The serine threonine kinase Akt1 has been implicated in the control of cellular metabolism, survival and growth. Here, disruption of the ubiquitously expressed member of the Akt family of genes, Akt1, in the mouse demonstrates a requirement for Akt1 in ErbB2-induced mammary tumorigenesis.

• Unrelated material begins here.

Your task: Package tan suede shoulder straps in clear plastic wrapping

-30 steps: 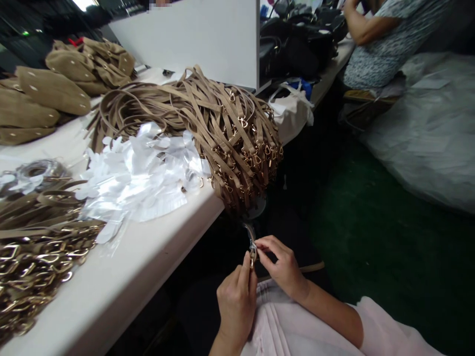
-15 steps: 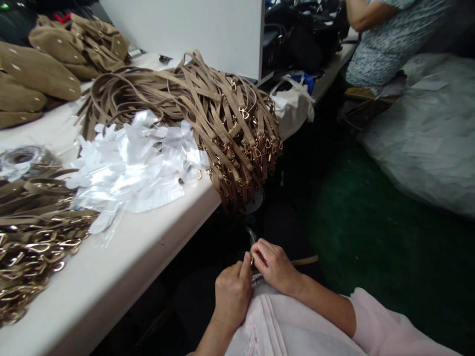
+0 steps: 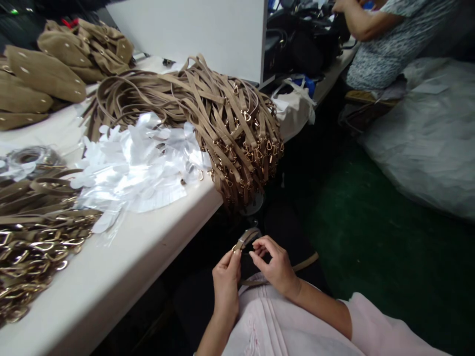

Aktl deficiency delayed tumor growth and reduced lung metastases, correlating with a reduction in phosphorylation of the Aktl target, tuberous sclerosis 2 (TSC2) at Ser-939. Akt1-deficient mammary epithelial tumor cells (MEC) were reduced in size and proliferative capacity, with reduced cyclin D1 and p27(KIP1) abundance. Aktl deficiency abrogated the oncogene-induced changes in polarization of MEC in three-dimensional culture and reverted oncogene-induced relocalization of the phosphorylated ezrin-radixin-moesin proteins. Aktl increased MEC migration across an endothelial cell barrier, enhancing the persistence of migratory directionality. An unbiased proteomic analysis demonstrated Aktl mediated MEC migration through paracrine signaling via induction of expression and secretion of CXCL16 and MlP1 gamma. Aktl governs MEC polarity, migratory directionality and breast cancer onset induced by ErbB2 in vivo.